The 2016 Olympic sailing venue is a dump

Troy Machir

The 2016 Olympic sailing venue is a dump image

The sailors and wind surfers who will take to Guanabara Bay in Rio De Janeiro Brazil at the 2016 Summer Olympic Games should make sure to wear a thick wet suit and and verify that all their vaccinations are up to date.

Why?

Because the bay, which will be the site of the sailing and windsurfing events, is a dump.  Only 40 percent of sewage is treated in Rio despite Olympic officials setting a goal of 80 percent, according to the Global Post, and between 80 and 100 tons of trash end up in Guanabara Bay every day.

There's also is the minor issue of human corpses.

Yes, that's right, human corpses. Lars Grael, a Brazilian sailing legend who earned medals at the 1988 and 1996 Olympic Games, has encountered actual human corpses while training in Guanabara Bay.

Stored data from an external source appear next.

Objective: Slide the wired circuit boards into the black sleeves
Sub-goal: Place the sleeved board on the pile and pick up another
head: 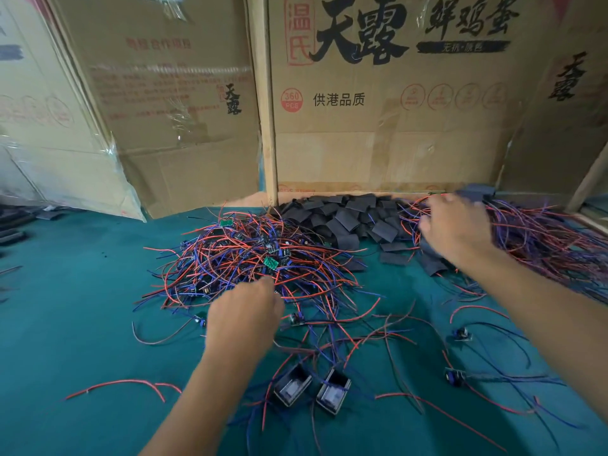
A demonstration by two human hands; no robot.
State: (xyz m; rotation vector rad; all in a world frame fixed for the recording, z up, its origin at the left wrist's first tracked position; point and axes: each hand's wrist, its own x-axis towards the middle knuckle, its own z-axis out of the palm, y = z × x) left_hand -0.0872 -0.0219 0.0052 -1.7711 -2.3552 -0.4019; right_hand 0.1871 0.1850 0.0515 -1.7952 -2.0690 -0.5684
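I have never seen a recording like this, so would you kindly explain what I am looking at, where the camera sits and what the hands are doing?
There is no machine here: a camera worn on a person's head looks down at two bare hands over a green table. The left hand reaches into a tangle of red and blue wired circuit boards; its fingers are hidden, so I cannot tell what it holds. The right hand is blurred over a second heap of wired pieces beside a pile of flat black sleeves. Two boards already in sleeves lie near the front edge. Cardboard boxes stand behind.
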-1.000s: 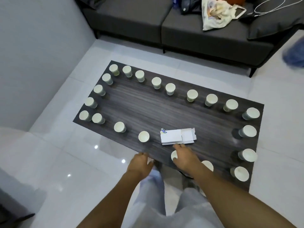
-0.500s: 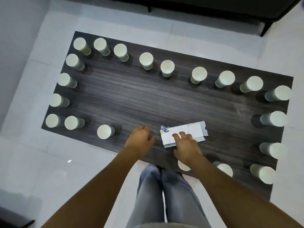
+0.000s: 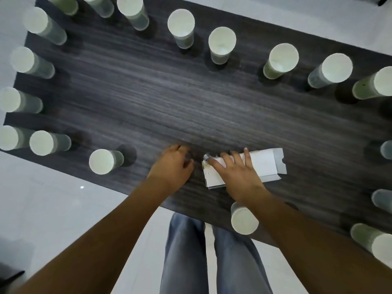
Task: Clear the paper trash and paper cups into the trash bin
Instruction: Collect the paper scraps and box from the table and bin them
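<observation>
The right hand point(image 3: 237, 175) is now lying across the left part of the flattened white paper box point(image 3: 263, 164), fingers spread and nearly straight on its top face, where a second ago it was only hovering near a cup at the near edge of the tabletop point(image 3: 191, 98); half a second ago it was just arriving at the box. It is pressing or covering the box rather than gripping it, and I cannot tell whether the thumb is catching an edge. The left hand point(image 3: 171, 164) is sitting just left of the box, fingers curled under; a cup that stood at that spot a second ago is no longer showing, so the hand may be closing over it, but the frame does not reveal what, if anything, it is holding. The view is also dropping closer to the tabletop. The box is lying near the near edge, right of centre, with the paper cups point(image 3: 106, 161) ringing the tabletop upright. No trash bin is showing. Judging by this, clearing is only beginning, with the box as the first pickup.
</observation>
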The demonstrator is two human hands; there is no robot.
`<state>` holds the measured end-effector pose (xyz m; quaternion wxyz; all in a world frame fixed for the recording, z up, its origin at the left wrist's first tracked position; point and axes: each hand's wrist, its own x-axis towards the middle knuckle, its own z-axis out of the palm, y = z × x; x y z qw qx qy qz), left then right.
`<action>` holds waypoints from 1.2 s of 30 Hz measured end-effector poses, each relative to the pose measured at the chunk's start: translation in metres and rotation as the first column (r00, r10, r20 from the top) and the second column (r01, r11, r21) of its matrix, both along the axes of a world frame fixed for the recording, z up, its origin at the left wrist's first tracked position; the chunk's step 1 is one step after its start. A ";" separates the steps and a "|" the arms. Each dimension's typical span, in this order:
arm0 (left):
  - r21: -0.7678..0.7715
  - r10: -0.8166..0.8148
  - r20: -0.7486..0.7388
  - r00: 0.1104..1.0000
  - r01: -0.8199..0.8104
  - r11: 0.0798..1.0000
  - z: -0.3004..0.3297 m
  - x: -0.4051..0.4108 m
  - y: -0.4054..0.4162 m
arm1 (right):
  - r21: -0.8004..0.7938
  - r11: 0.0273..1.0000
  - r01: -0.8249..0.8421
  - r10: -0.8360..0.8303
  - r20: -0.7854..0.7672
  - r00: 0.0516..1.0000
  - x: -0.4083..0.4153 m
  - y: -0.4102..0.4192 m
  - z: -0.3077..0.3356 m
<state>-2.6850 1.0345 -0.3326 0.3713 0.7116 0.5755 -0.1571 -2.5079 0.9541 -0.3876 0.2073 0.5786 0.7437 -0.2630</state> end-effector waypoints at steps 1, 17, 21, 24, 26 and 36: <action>0.004 -0.003 0.004 1.000 0.003 1.000 0.000 0.000 -0.002 | 0.017 1.000 0.001 -0.001 -0.004 1.000 0.002 0.002 0.000; 0.022 -0.182 0.085 0.980 0.181 0.983 0.135 0.027 -0.028 | 0.140 0.888 0.438 -0.441 -0.009 0.897 0.048 -0.030 0.206; 0.027 -0.360 0.100 0.928 0.359 0.933 0.166 0.033 -0.045 | 0.199 0.759 0.620 -0.634 0.013 0.773 0.036 -0.076 0.251; 0.052 -0.474 0.115 0.873 0.471 0.881 0.190 0.035 -0.064 | 0.226 0.660 0.716 -0.736 0.006 0.677 0.019 -0.121 0.277; 0.068 -0.565 0.111 0.817 0.561 0.825 0.205 0.038 -0.077 | 0.248 0.594 0.765 -0.791 0.007 0.612 0.009 -0.154 0.290; 0.156 -0.904 0.072 0.421 0.890 0.427 0.274 0.117 -0.214 | 0.314 0.121 0.942 -0.990 -0.029 0.137 -0.029 -0.348 0.341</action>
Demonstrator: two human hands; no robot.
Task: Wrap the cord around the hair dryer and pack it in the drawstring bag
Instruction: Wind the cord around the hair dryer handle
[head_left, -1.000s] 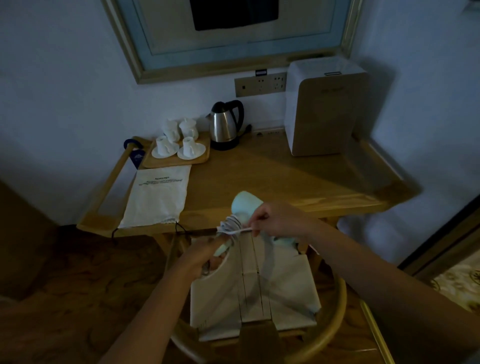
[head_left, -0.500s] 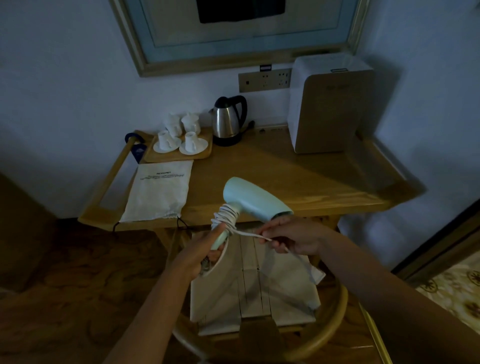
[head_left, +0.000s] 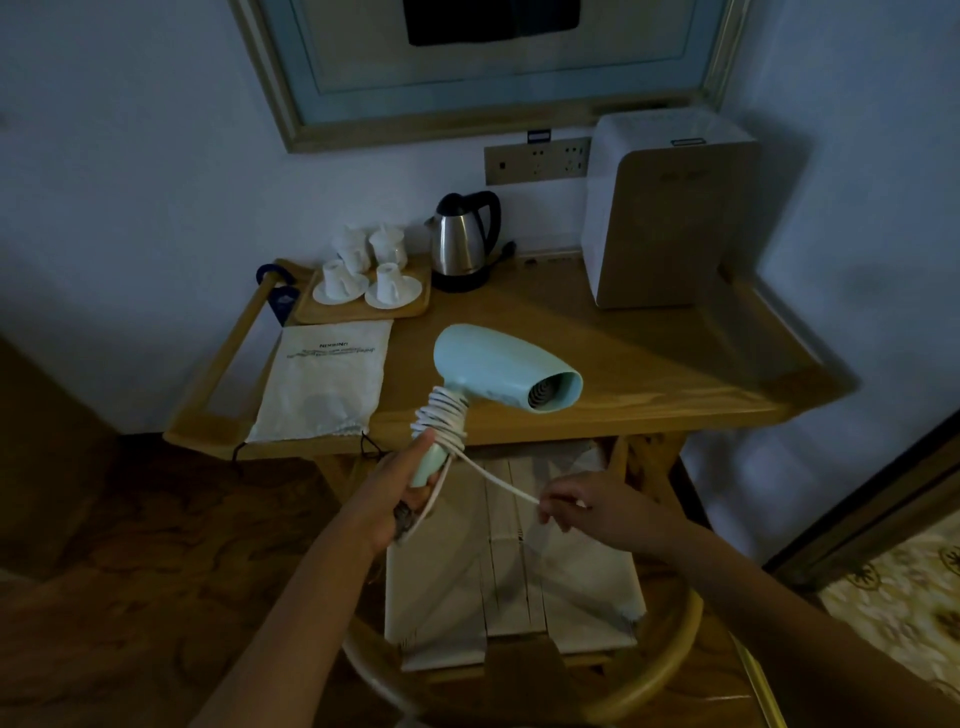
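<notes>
1. The hair dryer is up in the air over the bench front edge, nozzle pointing right.
2. White cord sits coiled around the handle, one loose strand running down to the right.
3. Left hand is clenched on the handle's lower end; right hand pinches the strand taut.
4. That shell looks light, rigid and smooth; the handle seems the grip, and the springy cord needs tension.
5. The drawstring bag lies flat on the bench, left.
</notes>
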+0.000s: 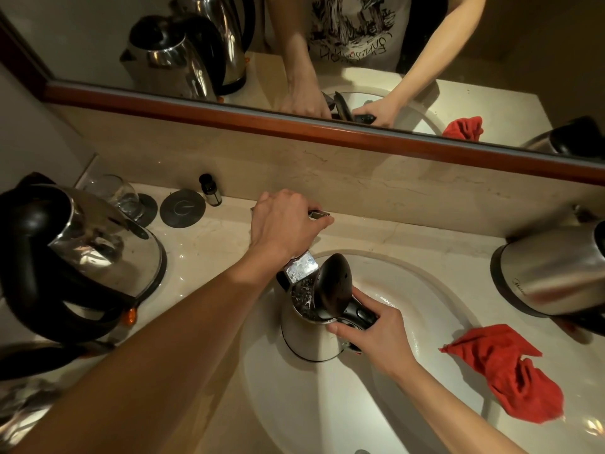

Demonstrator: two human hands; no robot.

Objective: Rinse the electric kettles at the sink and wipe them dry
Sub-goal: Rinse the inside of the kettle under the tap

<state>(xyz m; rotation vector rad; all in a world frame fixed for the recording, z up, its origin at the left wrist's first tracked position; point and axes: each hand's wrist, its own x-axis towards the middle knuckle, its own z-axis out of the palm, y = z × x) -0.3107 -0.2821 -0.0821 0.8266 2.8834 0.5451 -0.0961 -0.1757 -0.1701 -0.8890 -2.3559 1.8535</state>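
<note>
while my right hand (373,335) grips the handle of the open-lidded kettle (311,335) held in the sink (435,290) under the tap (302,267), my left hand (281,224) closes on the tap lever (319,214): rinsing looks underway, with the red cloth (504,371) unused and two more kettles, left (82,257) and right (553,273), waiting.

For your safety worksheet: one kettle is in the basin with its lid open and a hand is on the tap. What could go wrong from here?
1. The right hand holds the kettle one-handed by its handle; filling may make it heavy and tip it.
2. The left hand grips the tap lever; a strong flow could splash the counter.
3. The red cloth drapes over the sink rim and may get soaked.
</note>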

From a recent Q&A with Esporte Essencial (Translated from Portuguese): Worse than that, it has a very bad quality of water. It's a postcard ugly. You are right that you can create screens to prevent the trash from the Olympic streak and will disrupt a boat, but still, looking at the quality of the water! In Guanabara Bay I've ever come across four times with corpses. Are you be browsing and spending side. Imagine that ... a scene in the Olympics! God grant that this does not happen.

(Emphasis ours)

Following the United Nations Earth Summit in 1992, in which Rio's water quality was harshly criticized, the government secured over $1 billion in loans from Japan for cleanup projects, according to a recent story in the New York Times.

Unfortunately, the attempts at cleaning up the bay has not been successful at all. Mario Moscatelli, a biologist who has been monitoring Rio's water for decades, called the bay a "latrine." The government could deploy aircraft carriers to collect the bay’s garbage and the problem would not be solved. The bay is still a latrine. It’s an insult to Rio’s people to say it will be clean for the Olympics.